The monsoon arrival comes as an emerging cyclone brews over Arabian Sea.
The monsoon is likely to arrive on the Kerala coast on May 31, the India Meteorological Department (IMD) announced on Friday. The normal monsoon onset date over Kerala is June 1 with an error window of four days. The monsoon arrival comes as an emerging cyclone brews over the Arabian Sea. Forecasters say the cyclone is currently a ‘depression’ or a pre-cyclone located about 30 km off Lakshadweep. Current weather models say the depression will become a cyclonic storm by Saturday evening and Tauktae — as the storm will then be formally called — will move along the western coast and reach the Gujarat coast by May 18.
In the interim, it could intensify into a ‘Very Severe Cyclonic Storm’ that is characterised by wind speed of over 120 kmph. This would then make it a grade 3 cyclonic storm and two steps short of what is called a ‘Super Cyclonic storm’ with wind speed of over 200 kmph.
It is common for storms to brew in the Bay of Bengal and the Arabian Sea ahead in May or in the month ahead of the monsoon onset.
Already heavy rains have set in over Lakshadweep, Kerala Tamil Nadu , Karnataka and Goa and this is expected to continue for the next few days.
The IMD has forecast a normal monsoon during June-September, largely premised on relatively cool temperatures in the Central Pacific and ruling out the possibility of an El Nino. “Normal” rainfall refers to a range: 96%-104% of the Long Period Average (LPA) of 88 cm.
Last year, the IMD announced a monsoon onset date over Kerala of June 1 whereas the monsoon actually arrived on June 5. There is no correlation between the date of onset of the monsoon and the actual quantum of rain that is received during these months.
To herald the monsoon onset, initial monsoon rains first occur over south Andaman Sea and the monsoon winds then advance across the Bay of Bengal.
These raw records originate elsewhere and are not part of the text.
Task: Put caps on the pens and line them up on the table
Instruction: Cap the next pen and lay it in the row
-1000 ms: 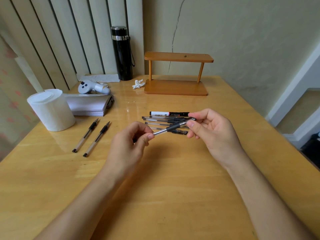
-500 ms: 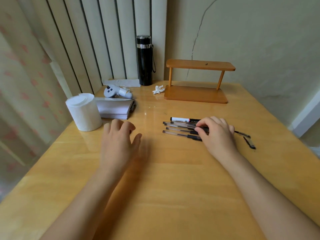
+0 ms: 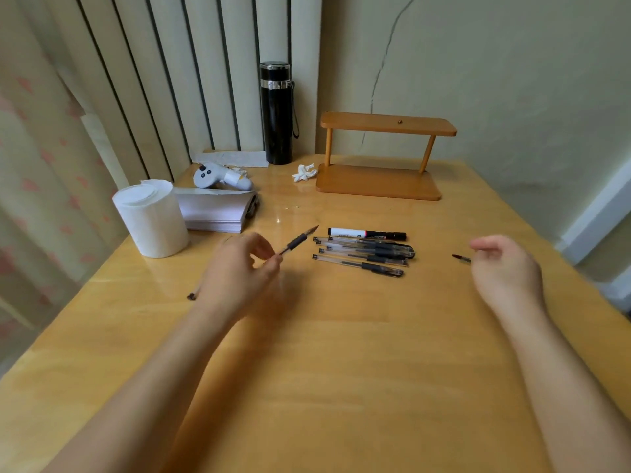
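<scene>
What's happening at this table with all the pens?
A person is capping pens and laying them in a row. The left hand holds an uncapped pen, tip pointing away. The right hand hangs over the table beside a small dark piece, maybe a cap; it's too blurred to tell. Several capped pens already lie side by side below a marker.

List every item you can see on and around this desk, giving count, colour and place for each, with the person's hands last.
Capped pens: about four, clear and black, in a row mid-table.
Marker: one, white and black, behind the row.
Uncapped pen: one, black grip, in left hand.
Flask: one, black, back edge.
Wooden shelf: one, orange-brown, back right.
Paper roll: one, white, left.
Paper stack: one, white, beside roll.
Controller: one, white, behind stack.
Left hand: gripping pen.
Right hand: contents unclear.
</scene>
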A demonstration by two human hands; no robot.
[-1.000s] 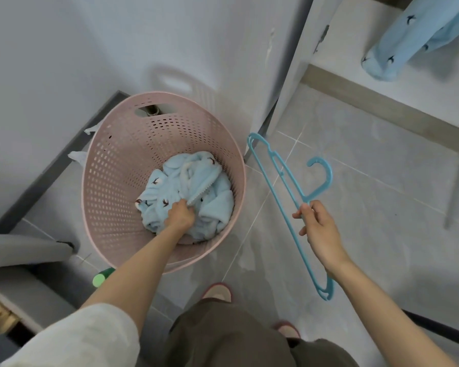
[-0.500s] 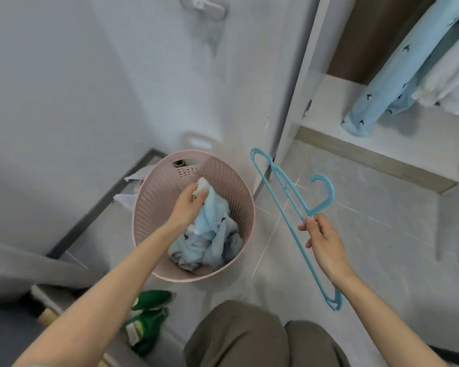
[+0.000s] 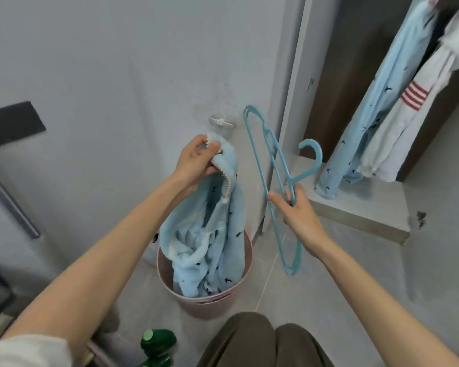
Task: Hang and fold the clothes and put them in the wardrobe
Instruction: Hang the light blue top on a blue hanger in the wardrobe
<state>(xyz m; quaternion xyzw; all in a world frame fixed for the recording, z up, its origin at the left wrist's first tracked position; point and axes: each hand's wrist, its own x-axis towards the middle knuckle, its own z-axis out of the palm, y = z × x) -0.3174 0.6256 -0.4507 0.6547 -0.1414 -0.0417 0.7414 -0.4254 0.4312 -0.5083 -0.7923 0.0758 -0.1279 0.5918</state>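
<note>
**Lifting a fleece garment out of the basket, hanger in the other hand**

Standing on the grey tiled floor against the wall, the round pink perforated plastic laundry basket [image 3: 207, 308] holds the lower folds of a light blue fleece garment with small dark bird print and a white zip [image 3: 220, 234]. The rest of the garment hangs raised above the rim.

The left hand [image 3: 196, 160] grips the garment's top edge beside the zip, with thumb and fingers curled round the fabric. The right hand [image 3: 300, 210] holds a slim blue plastic hanger [image 3: 319, 156] just below its hook, fingers closed round the neck. The hanger is tilted, its hook pointing toward the open wardrobe [image 3: 355, 205] on the right.

Inside the wardrobe hang a matching light blue printed garment [image 3: 376, 115] and a white garment with a red striped patch [image 3: 408, 102], their ends resting on the wardrobe's pale base. A green bottle [image 3: 159, 343] stands near the basket at the bottom of the view.
</note>
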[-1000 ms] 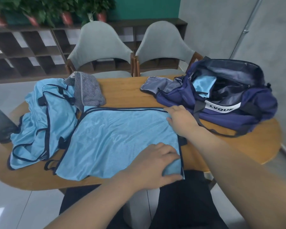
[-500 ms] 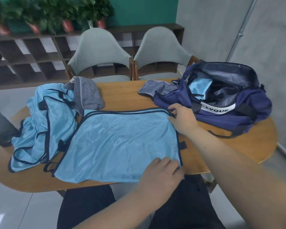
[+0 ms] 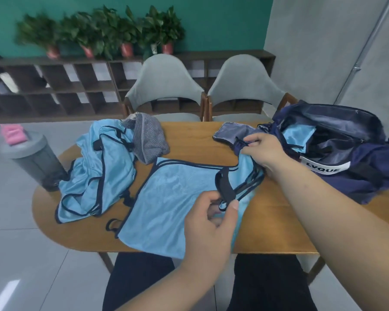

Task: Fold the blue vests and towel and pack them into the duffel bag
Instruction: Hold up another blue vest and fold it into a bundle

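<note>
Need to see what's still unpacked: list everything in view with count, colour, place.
table: 1, wooden
vest: 1, light blue, table centre
vest heap: count unclear, light blue, table left
towel: 1, grey striped, beside heap
duffel bag: 1, navy, table right, open
folded fabric: 1, light blue, inside bag
chairs: 2, grey, behind table
bin: 1, grey, floor left
plants: several, green, on shelf
hands: 2; left hand pinches vest strap, right hand grips vest corner

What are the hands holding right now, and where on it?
Both hold the spread blue vest: left hand pinches its dark strap at the near right edge, right hand grips its far right corner.
</note>
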Demonstrator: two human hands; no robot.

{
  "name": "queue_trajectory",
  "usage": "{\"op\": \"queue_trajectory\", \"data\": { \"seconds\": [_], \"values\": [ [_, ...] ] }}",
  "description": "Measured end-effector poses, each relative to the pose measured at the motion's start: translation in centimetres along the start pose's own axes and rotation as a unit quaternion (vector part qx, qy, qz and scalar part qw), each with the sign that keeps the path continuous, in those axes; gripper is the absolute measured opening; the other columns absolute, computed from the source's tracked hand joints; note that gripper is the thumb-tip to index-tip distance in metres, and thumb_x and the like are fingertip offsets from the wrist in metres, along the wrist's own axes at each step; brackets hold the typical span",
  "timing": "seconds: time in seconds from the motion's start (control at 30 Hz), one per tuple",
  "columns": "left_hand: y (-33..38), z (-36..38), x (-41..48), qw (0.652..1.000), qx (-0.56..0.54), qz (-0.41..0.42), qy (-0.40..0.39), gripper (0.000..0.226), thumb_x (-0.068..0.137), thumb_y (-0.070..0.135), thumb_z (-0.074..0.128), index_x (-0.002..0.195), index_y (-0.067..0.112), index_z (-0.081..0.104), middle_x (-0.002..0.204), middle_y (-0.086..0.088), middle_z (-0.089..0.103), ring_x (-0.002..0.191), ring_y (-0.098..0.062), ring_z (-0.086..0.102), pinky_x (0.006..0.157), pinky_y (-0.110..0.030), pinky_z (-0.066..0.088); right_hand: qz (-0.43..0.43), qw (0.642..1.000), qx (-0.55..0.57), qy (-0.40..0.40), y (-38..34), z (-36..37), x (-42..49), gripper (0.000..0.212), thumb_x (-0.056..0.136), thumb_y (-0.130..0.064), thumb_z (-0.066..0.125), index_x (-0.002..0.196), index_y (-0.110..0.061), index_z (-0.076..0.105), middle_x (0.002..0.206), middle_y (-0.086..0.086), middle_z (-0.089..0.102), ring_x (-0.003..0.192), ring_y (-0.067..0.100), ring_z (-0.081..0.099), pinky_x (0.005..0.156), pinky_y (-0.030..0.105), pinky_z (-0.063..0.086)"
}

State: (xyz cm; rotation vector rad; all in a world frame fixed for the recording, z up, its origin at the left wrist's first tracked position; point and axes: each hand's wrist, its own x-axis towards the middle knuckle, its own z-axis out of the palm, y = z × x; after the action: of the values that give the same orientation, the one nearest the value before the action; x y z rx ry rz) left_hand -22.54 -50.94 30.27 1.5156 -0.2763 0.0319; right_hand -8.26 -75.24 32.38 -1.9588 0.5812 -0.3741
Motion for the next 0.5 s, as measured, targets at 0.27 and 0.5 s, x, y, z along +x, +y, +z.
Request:
{"op": "queue_trajectory", "data": {
  "seconds": [0.27,0.5],
  "values": [
    [0.3,-7.4,1.2,0.987,-0.034,-0.025,0.156,0.022,0.095,0.014,0.076,0.09,0.009,0.055,0.061,0.014,0.047,0.054,-0.002,0.046,0.059,-0.011,0.038,-0.026,0.998,0.029,-0.049,-5.4,10.6,0.2,0.023,0.083,-0.015,0.079,0.102,-0.027,0.073,0.106,-0.001,0.07,0.097,0.017,0.067,0.081,0.03,0.053],
    [-3.2,-14.4,1.4,0.962,0.056,-0.056,0.26,0.019,0.092,0.032,0.075,0.097,0.02,0.061,0.088,-0.003,0.064,0.078,-0.022,0.059,0.075,-0.036,0.05,-0.008,0.989,0.026,-0.142,-7.0,20.4,-1.0,0.026,0.081,-0.021,0.086,0.098,-0.03,0.068,0.103,-0.001,0.075,0.091,0.022,0.073,0.088,0.045,0.062]
  ]
}}
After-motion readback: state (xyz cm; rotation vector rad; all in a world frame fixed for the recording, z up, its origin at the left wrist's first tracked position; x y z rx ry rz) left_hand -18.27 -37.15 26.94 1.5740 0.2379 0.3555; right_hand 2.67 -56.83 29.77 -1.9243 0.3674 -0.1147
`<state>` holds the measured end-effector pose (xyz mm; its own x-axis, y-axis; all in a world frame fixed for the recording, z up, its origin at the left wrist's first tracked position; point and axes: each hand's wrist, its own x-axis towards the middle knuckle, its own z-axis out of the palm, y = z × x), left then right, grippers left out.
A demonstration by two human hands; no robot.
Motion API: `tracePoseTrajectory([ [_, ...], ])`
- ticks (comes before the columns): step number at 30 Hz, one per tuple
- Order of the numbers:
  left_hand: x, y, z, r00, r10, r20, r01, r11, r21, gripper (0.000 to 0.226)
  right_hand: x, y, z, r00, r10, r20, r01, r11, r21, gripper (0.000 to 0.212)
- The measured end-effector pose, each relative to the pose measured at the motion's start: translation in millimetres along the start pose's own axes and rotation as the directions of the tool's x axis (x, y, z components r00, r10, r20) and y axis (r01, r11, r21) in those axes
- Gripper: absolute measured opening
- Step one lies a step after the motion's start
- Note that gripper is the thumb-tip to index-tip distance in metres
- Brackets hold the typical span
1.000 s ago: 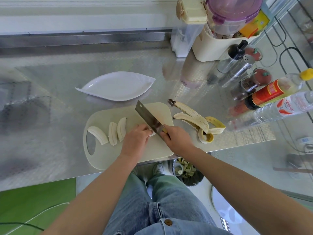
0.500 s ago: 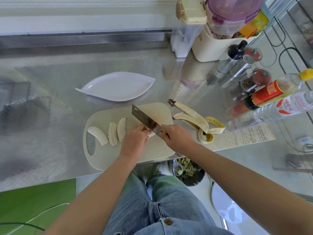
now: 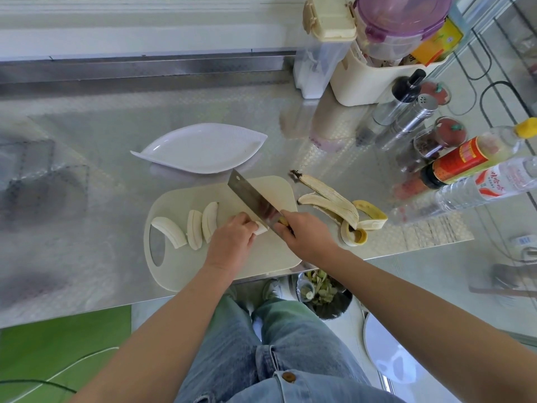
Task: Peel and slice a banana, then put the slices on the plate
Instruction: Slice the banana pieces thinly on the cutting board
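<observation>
Bare forearms [image 3: 162, 330], faded blue jeans [image 3: 279, 353]

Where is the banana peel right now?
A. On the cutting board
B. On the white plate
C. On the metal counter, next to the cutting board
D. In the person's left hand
C, because the banana peel lies on the metal counter just right of the cutting board, while the white plate holds nothing and the left hand is steadying the banana.
</observation>
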<state>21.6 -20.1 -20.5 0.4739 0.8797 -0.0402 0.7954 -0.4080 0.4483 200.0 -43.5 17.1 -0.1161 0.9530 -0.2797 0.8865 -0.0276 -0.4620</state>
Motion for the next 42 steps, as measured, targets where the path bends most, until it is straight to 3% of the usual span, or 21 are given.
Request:
tracePoseTrajectory([
  [15,-1,1,1,1.0,-0.021,-0.005,0.021,1.0,0.0,0.017,2,3,12,0.998,-0.003,0.069,0.011,0.992,-0.129,0.019],
  [21,0,0,3,1.0,-0.004,-0.014,0.004,1.0,-0.008,0.011,-2,4,13,0.998,0.057,0.023,-0.058,0.998,0.03,0.02],
  [42,-1,2,2,1.0,-0.014,-0.016,0.014,1.0,0.02,0.018,1,1,6,0.998,-0.003,0.067,0.01,0.994,-0.108,0.02],
])
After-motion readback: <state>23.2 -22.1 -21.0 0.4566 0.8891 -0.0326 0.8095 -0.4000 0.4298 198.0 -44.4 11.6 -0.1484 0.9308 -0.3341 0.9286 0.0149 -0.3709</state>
The emerging storm, according to the IMD’s press note on Friday, has strengthened the monsoon winds.
“The cross equatorial south westerlies have temporarily strengthened over the Arabian Sea and is expected to deepen over the Bay of Bengal from May 20 and a sustained rainfall activity is likely over the south Bay of Bengal and Andaman and Nicobar Islands from May 21. Hence the monsoon advance over Andaman and Nicobar Islands is very likely around May 21 2021,” it says.
While various meteorological factors — including a minimum amount of rain over Kerala and certain wind flow speeds — determine the IMD’s decision to officially declare the onset of the monsoon, a rule of thumb says that it takes about 10 days from the monsoon’s arrival over the Andaman and Nicobar Islands for it to reach Kerala.
Since 2005, the monsoon has arrived within the error margin of the IMD’s weather models except for 2015.